I think the people take the songs where they want to take them. I throw them out there, and it doesn’t matter that I wrote Landslide in 73 and have been singing it since then, which was two years before I joined Fleetwood Mac.

Whenever I sing that song I remember clearly writing that song while I was sitting in the house in Aspen and wondering whether I was going to give Lindsey [Buckingham] and the music another chance, or whether I was just going to stay in Aspen and follow my own music career there.

So whenever I sing that song I can just close my eyes and be taken back to looking out that window and seeing the Rocky Mountains. I’m able to then sing the song with that in mind.


You mentioned Lindsey before. People have said that while you have worked with other writers and producers, like Sheryl Crow for example, that he still brings the best out of you. Despite whatever else that has happened between you, in a working relationship you can still do it even today.

Yes, that’s fair. I have a lot of respect for his ability to take one of my songs and … I’m not the best musician in the world so if I sit down at the piano and play Sara for example it is very, very simple. And very, very long. Someone like Lindsey can take a 15 minute song and – much to my horror – edit it down to seven minutes then makes it build and arrange it. That blows my mind because that is something that I can never do.

So we have a great relationship when it comes to making our music.

And where does the Mac thing sit now?

We just finished 135 shows not quite two years ago but when I go home after this tour I am going to take October and November off, and we are discussing whether Fleetwood Mac wants to tour next year. It’s 50:50 there and it's just down to what we decide over the next few months.

We had a meeting right before I left and it looks good. Its good for me to keep the both going because it's fun and they are very different. Never a boring moment if you have both. I’ve had the both since 1980 so I run back and forth between the two.


In the last year I have written a lot about Walter Reed Hospital and the soldiers, and the metamorphosis of Fleetwood Mac, and of course Lindsey and I write about each other constantly because even though it has been 300 years since we broke up – and he has a wife and three kids – we feel totally right about each other.

So we will always be that amazing inspiration for each other, because we will always be mad at each other is some shape or form, and that makes for good material for songs.

Can’t live with him and…

Exactly. The love-hate things stands as a beacon for writers, and for both of us.


We are delighted you make the effort to dress up. It was 1980 the last time you were in New Zealand. I guess you remember that.

The big Fleetwood Mac fight. It has become a thing of mythology that night. I remember it quite well because Lindsey and I got into a fight at the end of the show when I was singing during one of his solos and he threw his guitar at me. He didn’t hit me because I ducked and it missed me. The song ended and we went off stage. It was the only time in our whole existence we did not do an encore.

It was as unprofessional as Fleetwood Mac have ever been. Needless to say he was not forgiven for 10 years. We felt bad because so many people were there and had been bussed in from all over New Zealand.
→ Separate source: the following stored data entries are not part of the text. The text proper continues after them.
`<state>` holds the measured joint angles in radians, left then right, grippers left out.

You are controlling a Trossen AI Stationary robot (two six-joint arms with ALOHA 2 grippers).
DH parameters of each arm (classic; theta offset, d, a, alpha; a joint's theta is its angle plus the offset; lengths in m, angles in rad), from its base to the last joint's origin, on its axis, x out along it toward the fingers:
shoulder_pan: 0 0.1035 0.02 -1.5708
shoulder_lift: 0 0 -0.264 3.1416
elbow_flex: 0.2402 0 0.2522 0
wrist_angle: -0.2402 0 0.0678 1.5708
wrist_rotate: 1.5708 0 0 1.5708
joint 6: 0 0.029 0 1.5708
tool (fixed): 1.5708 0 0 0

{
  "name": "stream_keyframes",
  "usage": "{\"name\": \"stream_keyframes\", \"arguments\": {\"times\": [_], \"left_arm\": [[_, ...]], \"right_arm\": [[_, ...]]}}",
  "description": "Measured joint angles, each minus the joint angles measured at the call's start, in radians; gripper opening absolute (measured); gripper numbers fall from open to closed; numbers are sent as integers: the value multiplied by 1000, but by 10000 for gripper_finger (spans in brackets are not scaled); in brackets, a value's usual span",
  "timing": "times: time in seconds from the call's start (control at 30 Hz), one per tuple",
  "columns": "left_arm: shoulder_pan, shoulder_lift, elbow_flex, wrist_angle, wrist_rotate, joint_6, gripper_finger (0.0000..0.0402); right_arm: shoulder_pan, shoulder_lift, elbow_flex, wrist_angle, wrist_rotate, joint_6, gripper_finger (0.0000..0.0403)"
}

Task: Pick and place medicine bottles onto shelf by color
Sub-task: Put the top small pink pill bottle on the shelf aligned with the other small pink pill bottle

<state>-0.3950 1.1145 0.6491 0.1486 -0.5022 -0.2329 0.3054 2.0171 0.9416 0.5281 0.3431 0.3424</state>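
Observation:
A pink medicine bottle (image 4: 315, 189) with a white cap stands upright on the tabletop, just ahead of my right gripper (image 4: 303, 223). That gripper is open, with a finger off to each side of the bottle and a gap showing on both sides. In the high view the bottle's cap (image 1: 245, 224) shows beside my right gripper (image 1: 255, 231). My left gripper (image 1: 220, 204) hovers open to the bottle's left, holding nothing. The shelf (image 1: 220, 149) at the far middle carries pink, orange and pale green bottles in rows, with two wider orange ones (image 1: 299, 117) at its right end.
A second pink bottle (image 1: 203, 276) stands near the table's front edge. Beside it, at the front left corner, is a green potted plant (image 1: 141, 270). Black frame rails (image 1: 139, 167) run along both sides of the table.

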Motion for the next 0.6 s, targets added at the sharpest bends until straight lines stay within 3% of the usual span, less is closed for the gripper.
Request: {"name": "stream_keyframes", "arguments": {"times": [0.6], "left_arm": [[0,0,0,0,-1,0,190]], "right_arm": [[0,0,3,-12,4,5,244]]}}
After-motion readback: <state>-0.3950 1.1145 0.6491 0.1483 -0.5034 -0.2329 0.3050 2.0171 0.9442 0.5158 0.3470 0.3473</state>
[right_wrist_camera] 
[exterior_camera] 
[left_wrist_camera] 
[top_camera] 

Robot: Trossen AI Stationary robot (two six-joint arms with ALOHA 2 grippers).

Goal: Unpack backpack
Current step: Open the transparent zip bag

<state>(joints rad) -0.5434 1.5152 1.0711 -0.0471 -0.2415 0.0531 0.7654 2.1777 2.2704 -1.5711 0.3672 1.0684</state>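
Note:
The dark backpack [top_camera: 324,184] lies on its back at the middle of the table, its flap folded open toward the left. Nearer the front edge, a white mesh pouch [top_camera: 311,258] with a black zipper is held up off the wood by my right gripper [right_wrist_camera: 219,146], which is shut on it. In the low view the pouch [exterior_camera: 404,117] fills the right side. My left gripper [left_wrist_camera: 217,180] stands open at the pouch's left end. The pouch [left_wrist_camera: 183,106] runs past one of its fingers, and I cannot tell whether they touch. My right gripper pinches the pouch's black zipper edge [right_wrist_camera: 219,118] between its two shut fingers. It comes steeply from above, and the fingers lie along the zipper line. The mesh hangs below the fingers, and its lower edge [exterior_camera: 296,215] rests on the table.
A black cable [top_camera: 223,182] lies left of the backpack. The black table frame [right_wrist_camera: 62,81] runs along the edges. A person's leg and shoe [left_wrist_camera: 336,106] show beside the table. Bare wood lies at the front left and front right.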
And for something that stupid to happen, we were so angry with him.

Is what kept Fleetwood Mac together was that anything could happen offstage and be difficult emotionally and personally, but when you got up under the lights you were there for the music and the show?

When you got on stage you were a professional and you rose above your private problems, so that was an unacceptable moment. It’s also something now that everybody knows about all over the world. The fight that went around the world.

You can’t do much in private in front of 60,000 people.

No, you can be loving and emotional and maybe even angry – but you can’t let it become what is going on between you.